WORK REQUEST ▸
With the pictures omitted, repeat exactly the lines below starting with the line that has "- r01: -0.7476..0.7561" and going on through the line that has "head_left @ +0".
——
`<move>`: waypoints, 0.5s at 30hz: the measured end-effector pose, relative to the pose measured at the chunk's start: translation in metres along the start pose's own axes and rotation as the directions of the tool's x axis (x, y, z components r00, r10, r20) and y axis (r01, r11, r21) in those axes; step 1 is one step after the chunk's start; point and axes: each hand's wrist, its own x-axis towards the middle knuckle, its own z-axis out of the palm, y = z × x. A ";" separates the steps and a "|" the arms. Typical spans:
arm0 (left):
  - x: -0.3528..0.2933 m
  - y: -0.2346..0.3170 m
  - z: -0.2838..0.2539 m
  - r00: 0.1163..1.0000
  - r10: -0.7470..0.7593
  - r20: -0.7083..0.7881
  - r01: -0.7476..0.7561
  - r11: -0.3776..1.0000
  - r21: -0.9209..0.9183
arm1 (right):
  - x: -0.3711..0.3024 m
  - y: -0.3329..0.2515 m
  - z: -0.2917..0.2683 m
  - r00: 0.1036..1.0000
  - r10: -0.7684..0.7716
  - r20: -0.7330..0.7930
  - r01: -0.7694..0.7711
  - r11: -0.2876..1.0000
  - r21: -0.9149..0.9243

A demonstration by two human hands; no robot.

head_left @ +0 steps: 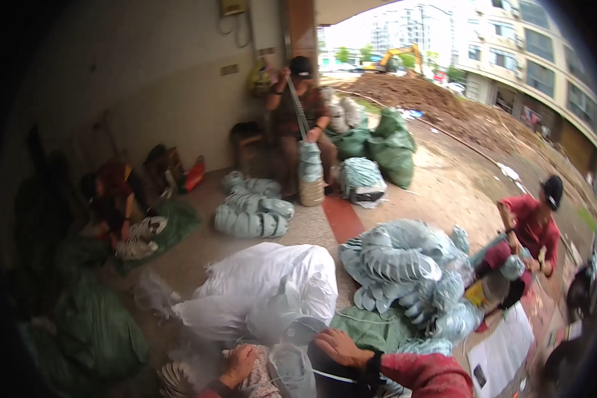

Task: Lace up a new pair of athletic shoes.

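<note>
The grey shoe upper (292, 370) is standing between the two hands, on the near side of the white sack (272, 275). In the head view, the sack's near edge is crowding the space ahead of the hands, while floor (312, 222) is opening out beyond its far edge. The upper is looking pale and blurred, with a curved rim; a darker grey piece (305, 330) is lying between it and the sack. The right hand (343, 349) is resting by the sack's near right corner, fingertips at the darker piece; whether they are gripping it, I cannot tell. The left hand (241, 363) is lying nearer than the sack, fingers bent over patterned cloth (259, 381); its grip I cannot tell either. A large heap of blue-grey uppers (404, 255) is blocking the way right of the sack. Coiled bundles (252, 219) are lying beyond the sack, and a dark green bag (106, 331) is slumping left of it. Beyond the sack, a seated person (302, 119) is steadying a tall stack (310, 172).
</note>
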 end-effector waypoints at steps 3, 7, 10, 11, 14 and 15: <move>0.027 0.029 0.008 0.976 -0.112 0.188 0.134 0.985 -0.108 | 0.002 0.077 0.058 0.969 0.243 0.036 -0.240 0.969 -0.065; 0.027 0.072 0.010 0.926 -0.139 0.350 0.221 0.953 -0.206 | 0.042 0.143 0.097 0.965 -0.147 0.215 0.167 0.983 -0.080; 0.032 0.091 0.032 0.901 -0.150 0.406 0.277 0.921 -0.273 | 0.052 0.139 0.115 0.943 0.138 0.303 -0.142 0.990 -0.011; 0.029 0.080 0.026 0.907 -0.171 0.384 0.301 0.902 -0.311 | 0.055 0.122 0.118 0.941 0.115 0.317 -0.123 0.992 0.004; 0.025 0.051 0.019 0.907 -0.232 0.350 0.357 0.865 -0.352 | 0.061 0.078 0.108 0.972 0.030 0.234 -0.027 1.000 -0.015; 0.027 0.051 0.019 0.917 -0.231 0.325 0.349 0.859 -0.375 | 0.061 0.071 0.098 0.968 -0.014 0.252 0.005 0.999 0.035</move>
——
EXERCISE SOLUTION ▸
  - r01: -0.7476..0.7561
  - r11: -0.3776..1.0000
  - r21: -0.9209..0.9183
arm1 (right):
  - x: -0.3711..0.3024 m
  - y: -0.3329..0.2515 m
  - z: -0.2917..0.2683 m
  - r00: 0.1036..1.0000
  - r10: -0.7684..0.7716
  - r20: -0.7330..0.7930
  - r01: -0.7694..0.7711
  - r11: -0.2876..1.0000
  - r21: -0.9149..0.9243

A demonstration by two human hands; no robot.

head_left @ +0 steps: 

There's no more to the answer.